In situ photo-crosslinked adhesive hydrogel loaded with mesenchymal stem cell-derived extracellular vesicles promotes diabetic wound healing.
Yixi WangPing SongLina WuZixuan SuXingyu GuiCanyu GaoHanxing ZhaoYudong WangZhengyong LiYing CenBo PanZhenyu ZhangChangchun ZhouPublished in: Journal of materials chemistry. B (2023)

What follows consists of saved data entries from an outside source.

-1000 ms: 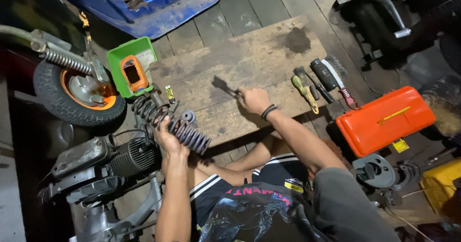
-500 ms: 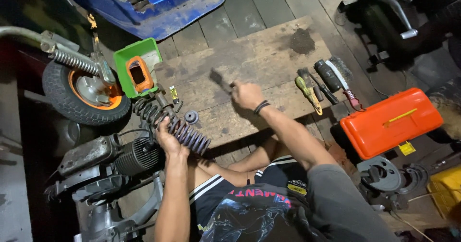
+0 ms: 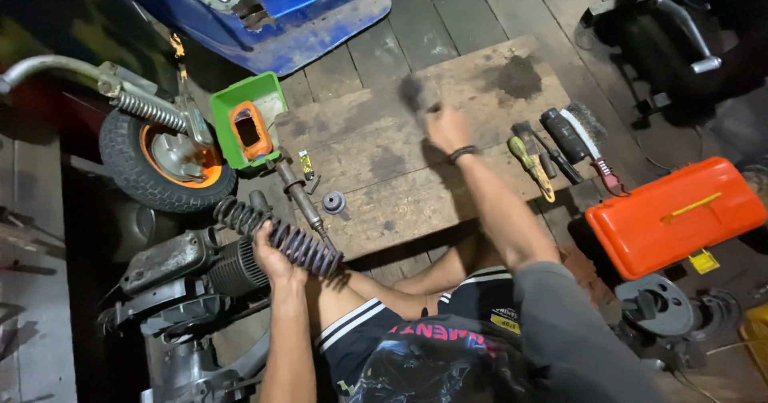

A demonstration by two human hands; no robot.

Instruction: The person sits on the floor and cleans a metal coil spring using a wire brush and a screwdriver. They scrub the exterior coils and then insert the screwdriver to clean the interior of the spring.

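Observation:
My left hand (image 3: 274,253) grips a dark coil spring (image 3: 276,236) that lies at the near left edge of a wooden board (image 3: 384,159). A shock absorber rod (image 3: 298,196) rests just above the spring, with a small round bushing (image 3: 334,202) beside it. My right hand (image 3: 448,129), with a dark band on the wrist, is raised over the middle of the board and holds a small dark tool (image 3: 414,94) that is blurred by motion.
A green tray (image 3: 232,97) with an orange part stands at the board's left. A small wheel with orange rim (image 3: 164,159) and an engine (image 3: 200,275) lie left. Screwdrivers and a wire brush (image 3: 588,143) lie right, beside an orange toolbox (image 3: 676,215). Blue bodywork (image 3: 280,11) sits behind.
My right hand has lifted the dark tool up and away across the board, now blurred. The left hand stays on the spring. The camera view has shifted slightly.

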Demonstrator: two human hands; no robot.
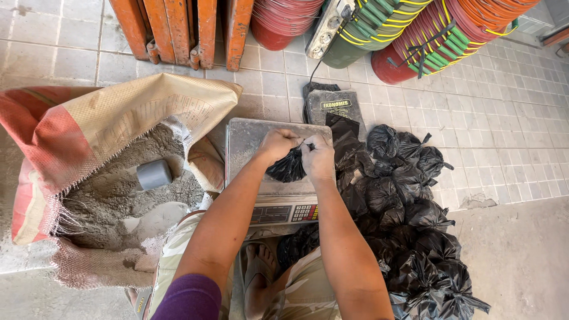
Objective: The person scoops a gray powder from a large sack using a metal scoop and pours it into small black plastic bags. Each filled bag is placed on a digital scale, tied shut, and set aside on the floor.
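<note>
While both forearms reach forward from the near edge of the view, the left hand (277,144) and the right hand (318,157) meet over a small black plastic bag (288,168), each closed with pinched fingers on the gathered neck of that bag. The bag hangs between the two hands and sits on or just above the metal pan of a weighing scale (249,139); whether it rests fully on the pan cannot be told. The scale stands on the tiled floor (504,118), its keypad and display panel (284,213) facing the near side. To the right of the scale, touching its edge, lies a heap of filled and knotted black bags (409,219) running from the far middle to the near right corner. A flat pack of unused black bags (335,106) lies just beyond the scale. To the left, an open woven sack (106,118) lies tilted, holding grey powder (112,195), with a grey cylindrical scoop (154,174) part-sunk in it. Along the far edge stand orange metal frames (178,29) and coils of red and green hose (415,29). A sandalled foot (261,266) shows at the near edge, below the scale.
</note>
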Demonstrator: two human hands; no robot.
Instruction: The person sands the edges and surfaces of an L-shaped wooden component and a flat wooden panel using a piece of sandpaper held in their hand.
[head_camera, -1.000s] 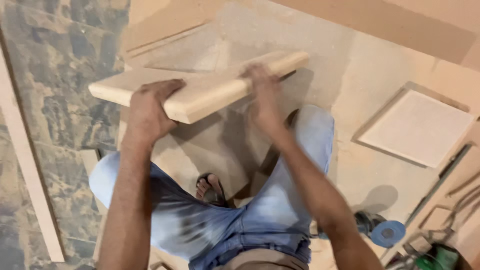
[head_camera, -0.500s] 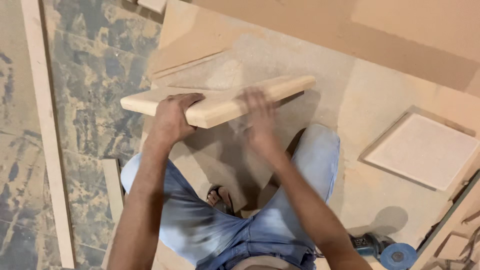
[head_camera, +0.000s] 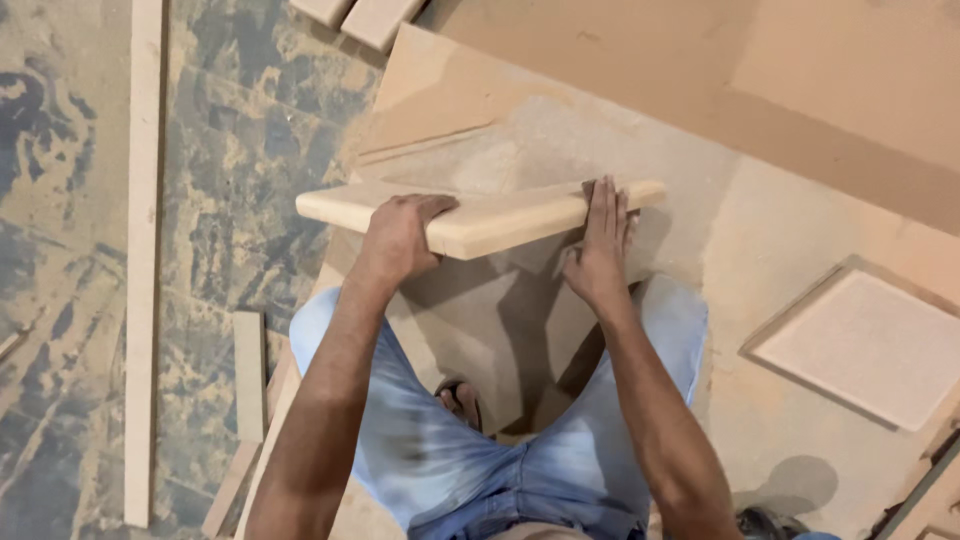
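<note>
The pale wooden board (head_camera: 480, 215) is held edge-up above the large fibreboard sheet (head_camera: 800, 230), ahead of the person's knees. The left hand (head_camera: 400, 238) clasps its near face left of centre, fingers curled over the top edge. The right hand (head_camera: 600, 250) presses flat against its right portion, fingers straight, not closed round it. The board's far face is hidden. A square panel (head_camera: 865, 345) lies well apart at right.

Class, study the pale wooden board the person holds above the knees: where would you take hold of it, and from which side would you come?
Grip the wooden board at its long near edge, coming from the person's side. It is long, flat and thick-edged, so two spaced holds likely steady it: the left hand wraps that edge, while the right hand lies flat against it.
</note>
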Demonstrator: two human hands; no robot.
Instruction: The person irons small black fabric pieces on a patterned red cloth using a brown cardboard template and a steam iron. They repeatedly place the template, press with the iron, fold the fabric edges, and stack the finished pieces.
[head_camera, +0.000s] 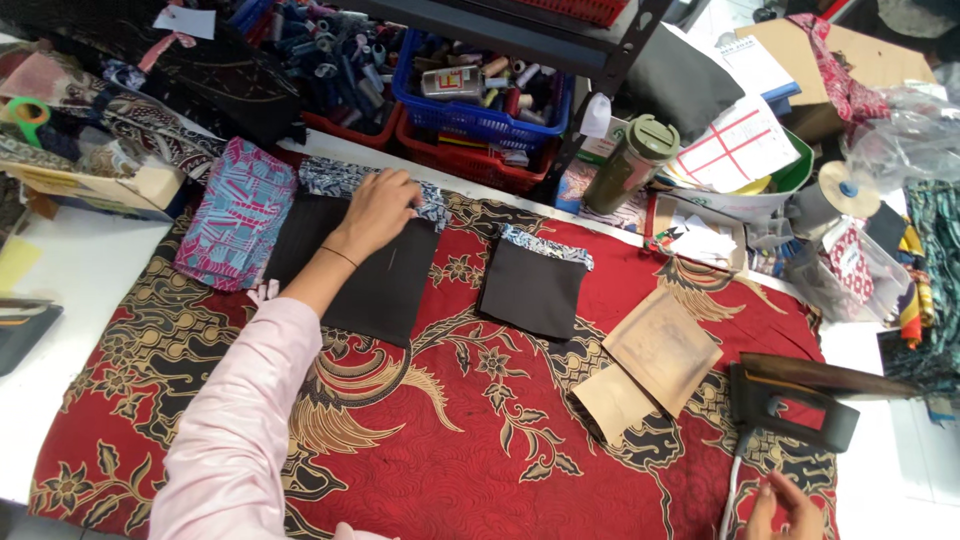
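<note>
My left hand (378, 208) lies flat and open, holding nothing, and should press the black fabric piece (372, 270) smooth, right hand (785, 505) loosely open near the iron (790, 395).

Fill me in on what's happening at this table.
A person is working with fabric pieces on a red patterned cloth spread over the table. The left hand presses flat on the top edge of a large black fabric piece, where a blue-and-white printed strip lies. A smaller black piece lies apart to its right, then two brown paper templates. The right hand is open at the bottom edge, just below a clothes iron.
</note>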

The delayed healing of diabetic wounds is directly affected by the disturbance of wound microenvironment, resulting from persistent inflammation, insufficient angiogenesis, and impaired cell functions. Mesenchymal stem cell-derived extracellular vesicles (MSC-EVs) showed considerable therapeutic potential in diabetic wound healing. However, the low retention rate of MSC-EVs at wound sites hampers their efficacy. For skin wounds exposed to the outer environment, using a hydrogel with tissue adhesiveness under a moist wound condition is a promising strategy for wound healing. In this study, we modified methacryloyl-modified gelatin (GelMA) hydrogel with catechol motifs of dopamine to fabricate a GelMA-dopamine hydrogel. EVs isolated from MSCs were applied in the synthesized GelMA-dopamine hydrogel to prepare a GelMA-dopamine-EV hydrogel. The results demonstrated that the newly formed GelMA-dopamine hydrogel possessed improved properties of softness, adhesiveness, and absorptive capacity, as well as high biocompatibility in the working concentration (15% w/v). In addition, MSC-EVs were verified to promote cell migration and angiogenesis in vitro . In the skin wound model of diabetic rats, the GelMA-dopamine-EV hydrogel exerted prominent wound healing efficacy estimated by collagen deposition, skin appendage regeneration, and the expression of IL-6, CD31, and TGF-β. In conclusion, this combination of MSC-EVs and the modified hydrogel not only accelerates wound closure but also promotes skin structure normalization by rescuing the homeostasis of the healing microenvironment of diabetic wounds, which provides a potential approach for the treatment of diabetic wounds.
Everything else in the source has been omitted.